Red is the colour of danger, it catches the eye and is liberating at the same time. Just like the colour, red lipstick has found itself on the lips of men, women, ‘witches,’ ‘satanic devils,’ ‘suffragettes,’ Queens and even women of the night. It is safe to say that the Red lipstick has had a very colourful past, why don’t we delve into it?

 

A Quick Story of Ancient Lipsticks

Lipstick as a make up accessory was used in Mesopotamia 5000 years ago. They crushed gemstones (imagine how rich they were!) and applied the colour to their lips.

Red Lipstick
The Mesopotamians were the first to crush gemstones and use them as lipstick

At this point, both men and women would paint their lips and eyes. But it wasn’t safe. The gemstone lipsticks also contained white lead, which could kill a human being after a while. Still people loved their lipsticks and used it despite the danger.

This dangerous trend carried on during the times of the famous Pharaoh Cleopatra. She is known to have crushed bugs and used it as lipstick. At this point in time in Egypt, lipsticks had become a status symbol.

Red Lipstick
Cleopatra crushed bugs for crimson shaded lips

Their neighbours however weren’t really happy by the entire concept of red lips.

The Greeks believed that crimson lipsticks were worn by lowly women. Greeks went as far as to pass a law stating that all such women must wear red lips at all times.
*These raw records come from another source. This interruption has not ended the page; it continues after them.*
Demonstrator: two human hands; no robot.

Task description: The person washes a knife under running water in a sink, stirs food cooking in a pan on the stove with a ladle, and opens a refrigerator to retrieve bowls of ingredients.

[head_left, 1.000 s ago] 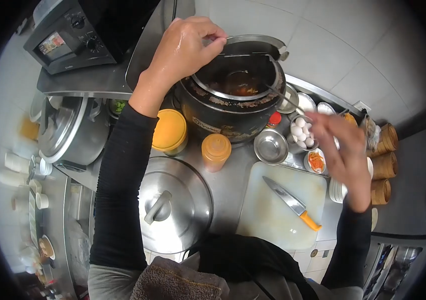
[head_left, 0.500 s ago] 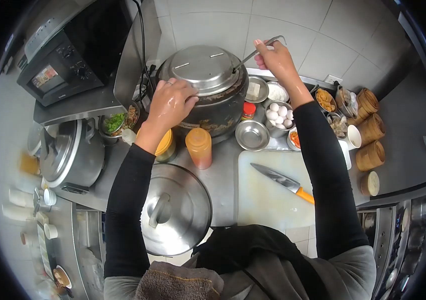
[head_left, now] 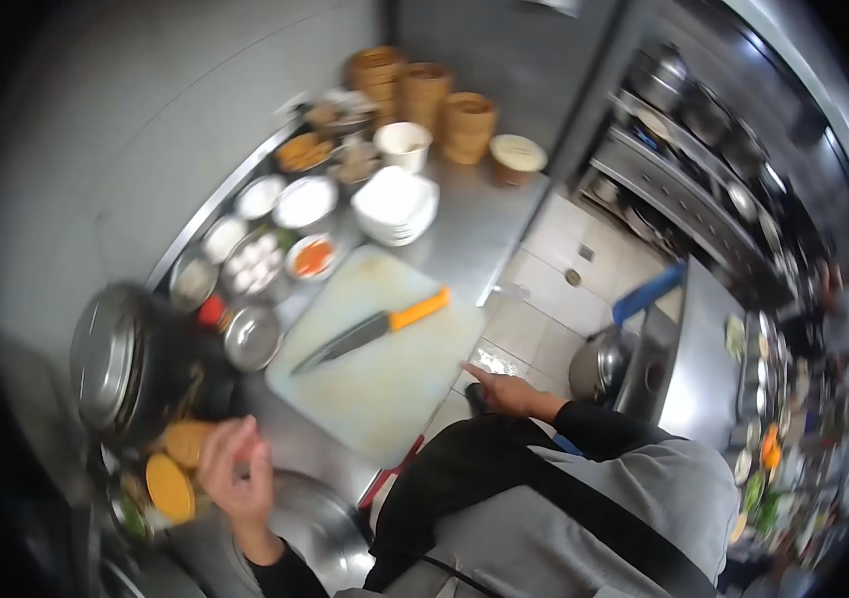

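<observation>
My left hand (head_left: 237,473) is raised with loosely bent fingers, near the squeeze bottle (head_left: 185,442) and yellow-topped tub (head_left: 171,488); nothing shows in it. My right hand (head_left: 512,394) hangs beside the right corner of the white cutting board (head_left: 374,399), index finger stretched out, its other fingers partly hidden. A kitchen knife (head_left: 369,331) with an orange handle lies on the board. To the left stands the dark pot (head_left: 170,374) with its metal lid (head_left: 105,359) on. A large steel lid (head_left: 320,518) lies below my left hand, partly covered by it.
Behind the board are a bowl of eggs (head_left: 254,264), an empty steel bowl (head_left: 253,337), stacked white dishes (head_left: 394,209) and bamboo steamers (head_left: 424,95). Tiled floor (head_left: 554,259) and another steel counter (head_left: 708,339) lie to the right. Motion blurs parts of the view.
My view has swung right. Both hands have left the dark pot; my right hand has let go of the hooked metal handle and come down beside the cutting board.
</observation>
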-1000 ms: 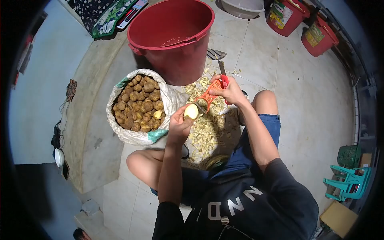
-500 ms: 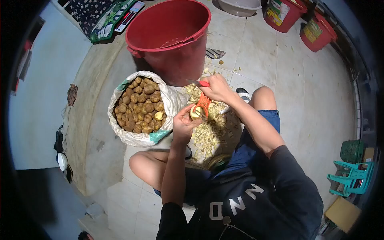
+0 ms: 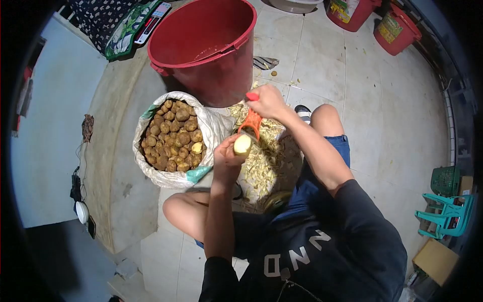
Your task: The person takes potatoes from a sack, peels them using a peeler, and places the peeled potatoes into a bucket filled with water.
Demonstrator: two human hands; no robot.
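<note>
My left hand (image 3: 225, 158) is closed around a potato (image 3: 242, 144) whose pale, peeled flesh faces up. Just above it, my right hand (image 3: 267, 102) grips an orange peeler (image 3: 251, 122), its wide head close to the potato's upper edge. A red handle end (image 3: 252, 96) also sticks out of the right fist. Beneath both hands, a thick layer of peelings (image 3: 264, 176) covers the floor. To the left stands a white sack (image 3: 219, 128) full of unpeeled potatoes (image 3: 173, 136), with one partly pared potato (image 3: 197, 148) on top.
A large red tub (image 3: 216, 80) stands beyond the sack. Farther back are a pale basin (image 3: 294, 6) and red buckets (image 3: 395, 32). A striped cloth (image 3: 265, 63) lies behind the peelings. At right sit a teal stool (image 3: 445, 216) and a green basket (image 3: 445, 181).
The potato has turned, showing more pale flesh. The peeler has shifted from across the potato to its upper edge. The knife blade that showed by my right hand is no longer distinct.
</note>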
If they were seen without it, they were thought to be posing as ‘ladies’ and deceiving people! I don’t know why but it is kind of funny:)

 

Fast forwarded History Of the Middle Aged Lipsticks

Forget the silly Greeks, even the Church found lipsticks brash. They believed and preached that the Red Lipstick was something satanic and worn only by the ‘Satanic Devils.’ And they too turned their backs against a fantastic red pout by banning it from use.

The Church went as far as to site a woman wearing red lipstick as a valid reason for divorce! So women weren’t allowed to wear red while courting their future husbands. But what if women still persisted?

The Church declared that it need not be a mortal sin to wear red lipstick if done to correct a disfigurement so as to not be looked down upon by your husband (sic). This nonsensical acts had to end, what people needed was a Queen just like Cleopatra.

In England, Queen Elizabeth I loved her crimson shaded lipstick. She is known to have made them herself. She wore a variety of red shades with her deathly pale white face. Needless to say, people were influenced by their Queen.

Red Lipstick
Queen Elizabeth I of England wore red lipstick on her deathly pale white face

Elizabeth said the red lipstick had magical powers, very suitable for a monarch. What the lipsticks certainly were, were the real ‘Kiss of Death.’ Elizabeth’s lipstick consisted of ceruse made from lead. This white lead acted as poison, killing the person.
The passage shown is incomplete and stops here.